Oh sì, ce l’ho! L’anno scorso. Faccio una premessa: ho un rapporto strano col telefono, nel senso che metto sempre il non disturbare, per cui non mi arrivano notifiche. Comunque, vedo che un numero che non avevo salvato mi aveva chiamata mentre ero ad allenamento,ma non mi aveva scritto nulla per cui io non ho richiamato, pensando fosse spam. Poi sono andata a pranzo coi miei e dopo vedo che mi aveva richiamata. Dopo un po’ mi arriva un messaggio su Whatsapp da questo numero sconosciuto, che mi dice: “Ciao Stella! Forse non hai salvato il mio numero…Sono Julio Velasco, mi richiami?” (ride, ndr). Avevo passato tutta la giornata a ignorare questo numero pensando fosse spam, ma era Velasco. Era stato molto divertente.

E la cosa più assurda successa a te o ad altri prima/durante/ dopo una partita, nel corso della tua carriera?

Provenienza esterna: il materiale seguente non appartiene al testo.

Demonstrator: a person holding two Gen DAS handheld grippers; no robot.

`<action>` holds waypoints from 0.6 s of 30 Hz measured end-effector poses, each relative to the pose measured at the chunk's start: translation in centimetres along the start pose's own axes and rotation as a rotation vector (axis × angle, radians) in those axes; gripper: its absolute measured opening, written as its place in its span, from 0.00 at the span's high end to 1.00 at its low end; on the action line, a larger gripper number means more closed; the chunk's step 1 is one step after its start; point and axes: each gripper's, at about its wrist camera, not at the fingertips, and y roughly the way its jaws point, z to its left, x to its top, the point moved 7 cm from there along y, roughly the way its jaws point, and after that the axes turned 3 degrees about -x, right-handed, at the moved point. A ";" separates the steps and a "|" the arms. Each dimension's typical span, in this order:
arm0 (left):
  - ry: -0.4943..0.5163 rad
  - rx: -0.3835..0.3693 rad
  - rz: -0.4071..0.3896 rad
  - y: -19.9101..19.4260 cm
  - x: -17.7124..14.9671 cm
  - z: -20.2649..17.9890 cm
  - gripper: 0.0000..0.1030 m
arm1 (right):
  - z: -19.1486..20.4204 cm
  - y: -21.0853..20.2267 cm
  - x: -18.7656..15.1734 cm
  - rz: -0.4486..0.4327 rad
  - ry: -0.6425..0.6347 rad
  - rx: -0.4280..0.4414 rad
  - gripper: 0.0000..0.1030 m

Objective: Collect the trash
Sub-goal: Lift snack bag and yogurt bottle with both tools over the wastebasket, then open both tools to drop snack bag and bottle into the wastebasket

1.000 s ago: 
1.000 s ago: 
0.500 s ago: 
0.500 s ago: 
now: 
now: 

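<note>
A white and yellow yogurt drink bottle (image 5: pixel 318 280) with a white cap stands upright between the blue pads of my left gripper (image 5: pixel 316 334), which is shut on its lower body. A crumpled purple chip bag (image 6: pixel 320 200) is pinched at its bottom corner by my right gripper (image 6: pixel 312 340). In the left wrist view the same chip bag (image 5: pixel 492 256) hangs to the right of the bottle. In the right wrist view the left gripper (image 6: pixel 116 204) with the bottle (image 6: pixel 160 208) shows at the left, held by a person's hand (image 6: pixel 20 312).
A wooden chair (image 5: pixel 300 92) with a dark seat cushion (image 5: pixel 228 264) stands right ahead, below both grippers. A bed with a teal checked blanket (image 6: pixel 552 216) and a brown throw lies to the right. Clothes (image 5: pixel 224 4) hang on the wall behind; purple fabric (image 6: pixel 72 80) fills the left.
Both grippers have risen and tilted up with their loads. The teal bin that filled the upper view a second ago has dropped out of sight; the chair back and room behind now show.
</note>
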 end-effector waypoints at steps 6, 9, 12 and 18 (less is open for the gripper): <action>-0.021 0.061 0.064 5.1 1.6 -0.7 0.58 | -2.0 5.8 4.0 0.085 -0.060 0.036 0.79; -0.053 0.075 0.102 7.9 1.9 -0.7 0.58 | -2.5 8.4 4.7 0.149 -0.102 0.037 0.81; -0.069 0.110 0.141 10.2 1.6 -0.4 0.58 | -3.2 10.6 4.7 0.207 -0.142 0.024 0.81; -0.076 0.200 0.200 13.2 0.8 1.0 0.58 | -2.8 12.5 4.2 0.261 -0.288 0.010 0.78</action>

Quest’anno durante la prima tappa di VNL a Hong Kong. Ero quarta banda, a ogni partita una tra me e Sartori indossava la maglia da secondo libero. Durante la seconda partita del girone, io ero in panchina e avevo su la felpa, Julio si gira e mi dice “preparati a entrare”. Io lo guardo e gli dico: “ma chi? Io?”. Resta allibito dalla mia reazione. Allora gli faccio segno che ho la maglia da libero. A quel punto lui mi guarda, guarda Moki, poi mi riguarda, riguarda Moki e mi dici “ok, forse non me la sento” e siamo scoppiati tutti a ridere.

Come ti definiresti in tre parole?

Non è facile risponderti, ma potrei dirti all’apparenza timida e poi riflessiva e genuina.

La partita più bella della tua carriera fino ad oggi?

Beh, sicuramente la finale mondiale, per il significato emotivo della partita. Poi io non ho giocato troppo bene perciò ti direi anche la finale VNL.

Hai un motto che ti ispira?

Non è un motto, però “umile ma consapevole” mi rispecchia molto.

Il tuo idolo, nella pallavolo e non?

Non ho mai avuto idoli pallavolistici ma ti direi Gabi per ovvie ragioni. Al di fuori sicuramente Duplantis e Djokovic.